Work required: From the entries, return every line where the string "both" shows up.

Data under study:
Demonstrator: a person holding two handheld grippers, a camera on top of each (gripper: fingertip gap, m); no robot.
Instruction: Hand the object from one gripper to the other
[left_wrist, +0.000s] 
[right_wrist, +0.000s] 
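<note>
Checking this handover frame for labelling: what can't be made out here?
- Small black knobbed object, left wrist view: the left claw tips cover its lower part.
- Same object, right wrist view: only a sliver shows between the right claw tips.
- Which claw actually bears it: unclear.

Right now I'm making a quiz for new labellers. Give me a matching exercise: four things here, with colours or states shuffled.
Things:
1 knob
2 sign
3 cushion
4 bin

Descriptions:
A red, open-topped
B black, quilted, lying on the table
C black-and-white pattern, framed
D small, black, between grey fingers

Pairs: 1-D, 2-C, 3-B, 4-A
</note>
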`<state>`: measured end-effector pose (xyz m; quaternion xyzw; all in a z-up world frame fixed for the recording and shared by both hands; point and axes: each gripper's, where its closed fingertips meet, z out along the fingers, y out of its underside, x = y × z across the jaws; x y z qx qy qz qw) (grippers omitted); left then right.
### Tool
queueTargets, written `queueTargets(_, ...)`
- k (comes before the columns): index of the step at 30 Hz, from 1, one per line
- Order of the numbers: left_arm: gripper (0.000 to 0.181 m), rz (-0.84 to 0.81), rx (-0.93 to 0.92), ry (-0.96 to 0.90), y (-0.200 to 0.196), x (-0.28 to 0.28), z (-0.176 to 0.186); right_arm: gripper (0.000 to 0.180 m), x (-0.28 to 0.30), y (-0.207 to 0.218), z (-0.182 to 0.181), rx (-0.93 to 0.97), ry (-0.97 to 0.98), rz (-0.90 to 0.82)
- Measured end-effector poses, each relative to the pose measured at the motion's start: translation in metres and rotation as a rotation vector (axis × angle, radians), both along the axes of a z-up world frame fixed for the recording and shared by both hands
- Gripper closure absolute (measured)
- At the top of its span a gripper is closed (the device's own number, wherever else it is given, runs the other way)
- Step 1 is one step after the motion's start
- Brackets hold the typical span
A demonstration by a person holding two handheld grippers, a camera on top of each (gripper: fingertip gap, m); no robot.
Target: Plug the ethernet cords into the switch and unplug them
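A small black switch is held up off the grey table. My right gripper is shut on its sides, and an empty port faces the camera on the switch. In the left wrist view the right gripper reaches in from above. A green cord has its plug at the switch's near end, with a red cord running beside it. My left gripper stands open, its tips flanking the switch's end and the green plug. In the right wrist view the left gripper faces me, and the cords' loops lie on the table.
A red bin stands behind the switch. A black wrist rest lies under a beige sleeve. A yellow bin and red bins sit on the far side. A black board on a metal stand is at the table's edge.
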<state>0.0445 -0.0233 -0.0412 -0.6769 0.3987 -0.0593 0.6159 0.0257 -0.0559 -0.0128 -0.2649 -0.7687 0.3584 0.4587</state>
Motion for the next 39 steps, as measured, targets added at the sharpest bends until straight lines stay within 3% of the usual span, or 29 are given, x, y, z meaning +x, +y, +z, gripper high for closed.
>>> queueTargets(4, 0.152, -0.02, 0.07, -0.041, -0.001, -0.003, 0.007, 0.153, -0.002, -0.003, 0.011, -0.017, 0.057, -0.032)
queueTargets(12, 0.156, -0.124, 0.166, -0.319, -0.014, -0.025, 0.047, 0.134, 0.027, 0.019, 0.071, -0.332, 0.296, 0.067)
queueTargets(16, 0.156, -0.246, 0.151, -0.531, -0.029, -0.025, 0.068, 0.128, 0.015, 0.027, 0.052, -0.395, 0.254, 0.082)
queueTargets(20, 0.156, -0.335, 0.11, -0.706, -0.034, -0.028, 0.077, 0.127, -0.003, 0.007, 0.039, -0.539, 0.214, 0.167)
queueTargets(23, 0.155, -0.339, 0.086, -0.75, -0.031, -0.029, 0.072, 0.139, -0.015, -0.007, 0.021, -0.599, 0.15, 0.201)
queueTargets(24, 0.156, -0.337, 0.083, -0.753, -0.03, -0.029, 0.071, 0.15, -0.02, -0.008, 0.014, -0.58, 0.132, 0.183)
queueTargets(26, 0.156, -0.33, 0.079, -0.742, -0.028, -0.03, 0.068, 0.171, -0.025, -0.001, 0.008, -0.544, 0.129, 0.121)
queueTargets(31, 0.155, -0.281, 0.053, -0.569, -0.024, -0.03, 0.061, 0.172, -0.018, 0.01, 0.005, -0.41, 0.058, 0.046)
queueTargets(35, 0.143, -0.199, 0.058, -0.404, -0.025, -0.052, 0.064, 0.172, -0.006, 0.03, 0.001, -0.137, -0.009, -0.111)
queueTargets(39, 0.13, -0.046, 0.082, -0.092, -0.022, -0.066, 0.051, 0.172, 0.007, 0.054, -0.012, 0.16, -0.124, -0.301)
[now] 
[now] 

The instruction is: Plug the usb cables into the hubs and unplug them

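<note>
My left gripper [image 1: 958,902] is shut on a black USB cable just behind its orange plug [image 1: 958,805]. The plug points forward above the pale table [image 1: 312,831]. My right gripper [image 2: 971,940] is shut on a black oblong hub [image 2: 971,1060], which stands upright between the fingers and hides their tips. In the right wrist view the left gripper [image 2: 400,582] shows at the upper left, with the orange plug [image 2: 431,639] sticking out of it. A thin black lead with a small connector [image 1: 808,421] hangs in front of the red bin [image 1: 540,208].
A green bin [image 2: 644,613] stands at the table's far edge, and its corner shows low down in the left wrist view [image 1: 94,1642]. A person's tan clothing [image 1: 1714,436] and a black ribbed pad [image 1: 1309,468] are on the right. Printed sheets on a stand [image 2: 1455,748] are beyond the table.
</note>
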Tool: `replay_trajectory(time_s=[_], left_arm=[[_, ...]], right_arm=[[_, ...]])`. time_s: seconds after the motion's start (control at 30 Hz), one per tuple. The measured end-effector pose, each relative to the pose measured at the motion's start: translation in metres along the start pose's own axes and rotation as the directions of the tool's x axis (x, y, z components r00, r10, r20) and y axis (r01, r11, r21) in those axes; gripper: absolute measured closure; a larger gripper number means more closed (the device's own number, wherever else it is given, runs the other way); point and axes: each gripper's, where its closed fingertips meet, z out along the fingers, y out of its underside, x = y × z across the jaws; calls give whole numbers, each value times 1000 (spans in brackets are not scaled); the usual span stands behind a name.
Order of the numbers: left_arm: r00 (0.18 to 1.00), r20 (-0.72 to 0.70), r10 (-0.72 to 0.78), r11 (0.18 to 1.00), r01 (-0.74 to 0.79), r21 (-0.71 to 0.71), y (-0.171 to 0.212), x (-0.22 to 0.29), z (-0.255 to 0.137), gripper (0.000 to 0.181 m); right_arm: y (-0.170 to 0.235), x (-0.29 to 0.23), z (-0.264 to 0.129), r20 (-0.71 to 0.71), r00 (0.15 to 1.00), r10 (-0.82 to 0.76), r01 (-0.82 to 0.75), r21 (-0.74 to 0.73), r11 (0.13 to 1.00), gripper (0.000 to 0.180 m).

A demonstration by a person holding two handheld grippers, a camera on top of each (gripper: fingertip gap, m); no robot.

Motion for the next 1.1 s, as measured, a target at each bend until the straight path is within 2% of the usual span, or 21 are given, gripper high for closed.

Solution to the exercise:
`<state>`: measured end-effector pose (xyz m; quaternion xyzw; all in a z-up world frame fixed for the recording and shared by both hands; point and axes: each gripper's, where its closed fingertips meet, z out along the fingers, y out of its underside, x = y × z across the jaws; x y z qx qy qz qw) (grippers omitted); left then right.
- Measured end-effector poses, each relative to the pose measured at the motion's start: translation in metres and rotation as a rotation vector (axis × angle, radians), both along the axes of a z-up world frame fixed for the recording and shared by both hands

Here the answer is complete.